Exercise directions =>
Give back the full data, retyped precisely.

Raw data =>

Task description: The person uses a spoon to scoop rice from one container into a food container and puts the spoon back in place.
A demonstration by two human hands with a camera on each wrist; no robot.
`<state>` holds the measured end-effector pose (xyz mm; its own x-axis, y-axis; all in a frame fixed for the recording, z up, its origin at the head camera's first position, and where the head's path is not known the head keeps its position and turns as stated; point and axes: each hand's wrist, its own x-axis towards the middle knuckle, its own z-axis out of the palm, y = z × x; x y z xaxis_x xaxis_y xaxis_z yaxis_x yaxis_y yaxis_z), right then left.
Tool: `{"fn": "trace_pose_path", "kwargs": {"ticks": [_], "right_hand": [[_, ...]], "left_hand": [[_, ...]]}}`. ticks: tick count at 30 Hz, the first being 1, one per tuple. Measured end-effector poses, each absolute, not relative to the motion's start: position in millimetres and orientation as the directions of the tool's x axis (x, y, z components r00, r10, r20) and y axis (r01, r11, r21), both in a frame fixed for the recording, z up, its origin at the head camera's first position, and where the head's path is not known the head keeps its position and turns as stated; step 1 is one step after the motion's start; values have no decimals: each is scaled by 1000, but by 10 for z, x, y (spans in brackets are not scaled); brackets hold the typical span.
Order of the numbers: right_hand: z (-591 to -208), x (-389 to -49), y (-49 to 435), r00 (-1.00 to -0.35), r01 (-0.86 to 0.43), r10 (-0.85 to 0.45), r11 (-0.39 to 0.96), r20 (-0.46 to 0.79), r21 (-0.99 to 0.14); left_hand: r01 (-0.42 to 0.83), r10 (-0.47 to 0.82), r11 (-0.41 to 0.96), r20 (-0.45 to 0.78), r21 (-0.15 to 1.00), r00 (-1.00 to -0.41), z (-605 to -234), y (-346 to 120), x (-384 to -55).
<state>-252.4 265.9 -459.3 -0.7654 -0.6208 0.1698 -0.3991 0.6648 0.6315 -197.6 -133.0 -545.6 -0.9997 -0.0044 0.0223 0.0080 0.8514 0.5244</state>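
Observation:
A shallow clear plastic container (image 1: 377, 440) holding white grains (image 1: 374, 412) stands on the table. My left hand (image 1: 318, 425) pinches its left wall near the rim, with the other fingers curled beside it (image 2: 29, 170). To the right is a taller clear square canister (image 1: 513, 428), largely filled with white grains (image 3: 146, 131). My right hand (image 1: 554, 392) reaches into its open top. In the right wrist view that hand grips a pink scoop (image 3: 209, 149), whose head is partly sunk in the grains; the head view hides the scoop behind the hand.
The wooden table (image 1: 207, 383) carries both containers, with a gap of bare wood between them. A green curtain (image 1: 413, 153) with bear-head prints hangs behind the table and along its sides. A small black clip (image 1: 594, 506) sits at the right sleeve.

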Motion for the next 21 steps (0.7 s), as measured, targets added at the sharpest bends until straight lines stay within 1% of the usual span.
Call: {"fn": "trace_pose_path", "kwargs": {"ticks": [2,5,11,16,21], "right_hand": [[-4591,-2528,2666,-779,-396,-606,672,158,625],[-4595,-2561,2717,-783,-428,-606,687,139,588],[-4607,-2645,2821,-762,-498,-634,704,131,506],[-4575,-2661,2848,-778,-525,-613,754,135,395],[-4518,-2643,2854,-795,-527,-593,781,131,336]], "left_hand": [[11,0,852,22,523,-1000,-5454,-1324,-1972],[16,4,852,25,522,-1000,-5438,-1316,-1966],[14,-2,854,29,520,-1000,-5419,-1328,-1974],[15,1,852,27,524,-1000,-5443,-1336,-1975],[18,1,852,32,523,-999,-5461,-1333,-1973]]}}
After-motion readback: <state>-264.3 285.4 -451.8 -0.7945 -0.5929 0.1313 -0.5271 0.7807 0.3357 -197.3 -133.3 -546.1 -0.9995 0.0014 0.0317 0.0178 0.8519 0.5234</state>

Answer box =>
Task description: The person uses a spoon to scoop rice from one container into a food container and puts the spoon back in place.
A demonstration by two human hands with a camera on each wrist; no robot.
`<state>` holds the measured end-effector pose (xyz mm; its own x-axis, y-axis; all in a frame fixed for the recording, z up, its origin at the head camera's first position, and where the head's path is not known the head keeps its position and turns as stated; point and axes: each hand's wrist, its own x-axis towards the middle knuckle, its own z-axis out of the palm, y = z × x; x y z xaxis_x xaxis_y xaxis_z yaxis_x yaxis_y yaxis_z), right then left.
Tool: `{"fn": "trace_pose_path", "kwargs": {"ticks": [_], "right_hand": [[_, ...]], "left_hand": [[_, ...]]}}`. ticks: tick count at 30 Hz, the first being 1, one per tuple. Measured end-effector poses, each absolute, not relative to the motion's start: position in millimetres and orientation as the directions of the tool's x axis (x, y, z components r00, r10, r20) and y axis (r01, r11, r21), both in a frame fixed for the recording, z up, its origin at the head camera's first position, and where the head's path is not known the head keeps its position and turns as stated; step 1 is one step after the motion's start; values have no decimals: each is scaled by 1000, but by 10 for z, x, y (spans in brackets are not scaled); brackets hold the typical span.
Order of the numbers: right_hand: z (-591 to -208), x (-389 to -49), y (-49 to 435), r00 (-1.00 to -0.35), r01 (-0.86 to 0.43), r10 (-0.85 to 0.45), r11 (-0.39 to 0.96), r20 (-0.46 to 0.79), r21 (-0.99 to 0.14); left_hand: r01 (-0.42 to 0.83), r10 (-0.47 to 0.82), r11 (-0.41 to 0.96), r20 (-0.45 to 0.78), r21 (-0.15 to 1.00), r00 (-1.00 to -0.41), z (-605 to -234), y (-346 to 120), x (-384 to -55).
<state>-252.4 265.9 -459.3 -0.7654 -0.6208 0.1698 -0.3991 0.6648 0.6315 -197.6 -133.0 -545.6 -0.9997 -0.0044 0.0223 0.0080 0.8514 0.5244</state>
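Observation:
A shallow clear plastic container (image 1: 377, 440) holding white grains (image 1: 374, 412) stands on the table. My left hand (image 1: 318, 425) pinches its left wall near the rim, with the other fingers curled beside it (image 2: 29, 170). To the right is a taller clear square canister (image 1: 513, 428), largely filled with white grains (image 3: 146, 131). My right hand (image 1: 554, 392) reaches into its open top. In the right wrist view that hand grips a pink scoop (image 3: 209, 149), whose head is partly sunk in the grains; the head view hides the scoop behind the hand.
The wooden table (image 1: 207, 383) carries both containers, with a gap of bare wood between them. A green curtain (image 1: 413, 153) with bear-head prints hangs behind the table and along its sides. A small black clip (image 1: 594, 506) sits at the right sleeve.
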
Motion for the next 21 steps (0.7 s), as measured, targets added at the sharpest bends until straight lines stay within 1% of the usual span.
Call: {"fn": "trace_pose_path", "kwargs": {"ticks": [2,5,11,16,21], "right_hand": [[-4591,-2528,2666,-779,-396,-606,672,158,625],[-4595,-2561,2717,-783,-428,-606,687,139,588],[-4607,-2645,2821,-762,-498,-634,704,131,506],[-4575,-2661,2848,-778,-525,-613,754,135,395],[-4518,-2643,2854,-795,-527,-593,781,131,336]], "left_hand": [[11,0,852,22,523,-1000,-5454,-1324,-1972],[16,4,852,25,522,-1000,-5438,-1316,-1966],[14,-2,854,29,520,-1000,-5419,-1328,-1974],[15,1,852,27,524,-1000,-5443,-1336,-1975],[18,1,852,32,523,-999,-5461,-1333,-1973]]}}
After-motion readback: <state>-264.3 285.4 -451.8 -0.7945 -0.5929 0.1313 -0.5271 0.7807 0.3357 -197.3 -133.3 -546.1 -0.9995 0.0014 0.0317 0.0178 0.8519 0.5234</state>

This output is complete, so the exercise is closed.